▶ _Exercise objective_: Pictures are to be dropped. Everything else in the listing gets copied exactly.

▶ _Data segment_:
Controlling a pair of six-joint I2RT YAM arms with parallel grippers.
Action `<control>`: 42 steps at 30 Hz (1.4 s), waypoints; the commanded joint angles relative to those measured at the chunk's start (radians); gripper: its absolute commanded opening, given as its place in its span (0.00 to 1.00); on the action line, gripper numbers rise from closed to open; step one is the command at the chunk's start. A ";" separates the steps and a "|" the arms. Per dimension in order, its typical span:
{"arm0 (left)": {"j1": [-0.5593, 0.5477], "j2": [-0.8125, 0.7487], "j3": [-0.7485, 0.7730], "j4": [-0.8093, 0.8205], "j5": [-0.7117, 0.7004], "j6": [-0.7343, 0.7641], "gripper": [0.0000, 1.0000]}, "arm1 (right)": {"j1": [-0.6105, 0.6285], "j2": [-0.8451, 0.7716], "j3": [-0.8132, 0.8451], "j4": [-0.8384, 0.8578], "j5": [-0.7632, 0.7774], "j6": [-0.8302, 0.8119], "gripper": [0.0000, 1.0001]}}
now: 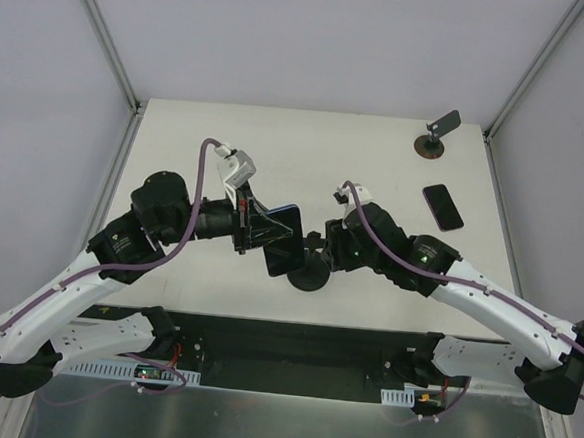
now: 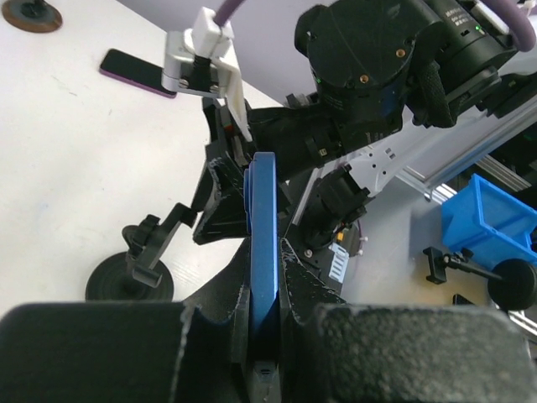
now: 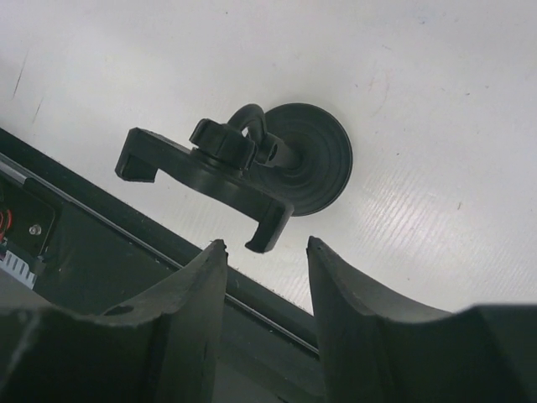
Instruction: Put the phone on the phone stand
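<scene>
- Our left tool [image 1: 269, 231] is clamped on the phone [image 1: 288, 241], its jaws pressed against the two flat faces
- From the left wrist we see the phone edge-on, with its blue rim running straight up out of the jaws
- The phone is held in the air above the counter [image 1: 227, 144], near the middle of the near half, with its dark screen tilted
- The stand [image 1: 310, 271] sits with its round black base flat on the counter, just beside the phone on the near-right side from above
- In the left wrist view the stand lies to the left of the phone, and the two do not touch
- Our right tool [image 3: 266, 245] has its jaws parted and holds nothing
- It points at the stand from close by, and one hooked end of the clamp head shows just beyond the gap between the jaws
- In the right wrist view the clamp head is tilted on its short stem, with a knob at its back
- A second phone [image 1: 442, 206] lies flat on the right side of the counter, well apart from both tools
- A second stand [image 1: 436, 134] with a brown base stands near the far right corner
- The phone is not yet on the stand
</scene>
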 commanded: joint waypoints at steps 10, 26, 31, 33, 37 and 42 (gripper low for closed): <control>-0.032 0.022 -0.071 0.199 0.098 -0.029 0.00 | -0.001 0.056 0.076 0.038 0.046 -0.033 0.29; -0.208 0.115 -0.119 0.401 0.286 0.234 0.00 | -0.060 0.045 0.064 0.067 -0.115 -0.145 0.01; -0.208 0.189 -0.107 0.503 0.424 0.342 0.00 | -0.154 0.038 0.030 0.104 -0.354 -0.206 0.01; -0.207 0.219 -0.090 0.500 0.492 0.380 0.00 | -0.177 0.033 0.019 0.133 -0.468 -0.263 0.01; -0.188 0.334 -0.002 0.419 0.595 0.464 0.00 | -0.231 0.030 -0.002 0.154 -0.609 -0.333 0.00; -0.110 0.411 0.041 0.402 0.711 0.474 0.00 | -0.272 0.038 0.002 0.151 -0.700 -0.396 0.00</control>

▶ _Result of the exercise_:
Controlling a pair of six-joint I2RT YAM arms with parallel grippers.
Action `<control>`: 42 steps at 30 Hz (1.4 s), waypoints; the commanded joint angles relative to those measured at the chunk's start (radians); gripper: its absolute commanded opening, given as its place in its span (0.00 to 1.00); on the action line, gripper numbers rise from closed to open; step one is the command at the chunk's start. A ";" separates the steps and a "|" the arms. Per dimension in order, its typical span:
{"arm0 (left)": {"j1": [-0.5593, 0.5477], "j2": [-0.8125, 0.7487], "j3": [-0.7485, 0.7730], "j4": [-0.8093, 0.8205], "j5": [-0.7117, 0.7004], "j6": [-0.7343, 0.7641], "gripper": [0.0000, 1.0000]}, "arm1 (right)": {"j1": [-0.6105, 0.6285], "j2": [-0.8451, 0.7716], "j3": [-0.8132, 0.8451], "j4": [-0.8384, 0.8578], "j5": [-0.7632, 0.7774], "j6": [-0.8302, 0.8119], "gripper": [0.0000, 1.0001]}}
now: 
now: 
now: 
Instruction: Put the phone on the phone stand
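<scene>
- Our left tool [image 1: 269, 231] is clamped on the phone [image 1: 288, 241], its jaws pressed against the two flat faces
- From the left wrist we see the phone edge-on, with its blue rim running straight up out of the jaws
- The phone is held in the air above the counter [image 1: 227, 144], near the middle of the near half, with its dark screen tilted
- The stand [image 1: 310, 271] sits with its round black base flat on the counter, just beside the phone on the near-right side from above
- In the left wrist view the stand lies to the left of the phone, and the two do not touch
- Our right tool [image 3: 266, 245] has its jaws parted and holds nothing
- It points at the stand from close by, and one hooked end of the clamp head shows just beyond the gap between the jaws
- In the right wrist view the clamp head is tilted on its short stem, with a knob at its back
- A second phone [image 1: 442, 206] lies flat on the right side of the counter, well apart from both tools
- A second stand [image 1: 436, 134] with a brown base stands near the far right corner
- The phone is not yet on the stand
</scene>
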 commanded: joint waypoints at steps 10, 26, 31, 33, 37 and 42 (gripper low for closed): <control>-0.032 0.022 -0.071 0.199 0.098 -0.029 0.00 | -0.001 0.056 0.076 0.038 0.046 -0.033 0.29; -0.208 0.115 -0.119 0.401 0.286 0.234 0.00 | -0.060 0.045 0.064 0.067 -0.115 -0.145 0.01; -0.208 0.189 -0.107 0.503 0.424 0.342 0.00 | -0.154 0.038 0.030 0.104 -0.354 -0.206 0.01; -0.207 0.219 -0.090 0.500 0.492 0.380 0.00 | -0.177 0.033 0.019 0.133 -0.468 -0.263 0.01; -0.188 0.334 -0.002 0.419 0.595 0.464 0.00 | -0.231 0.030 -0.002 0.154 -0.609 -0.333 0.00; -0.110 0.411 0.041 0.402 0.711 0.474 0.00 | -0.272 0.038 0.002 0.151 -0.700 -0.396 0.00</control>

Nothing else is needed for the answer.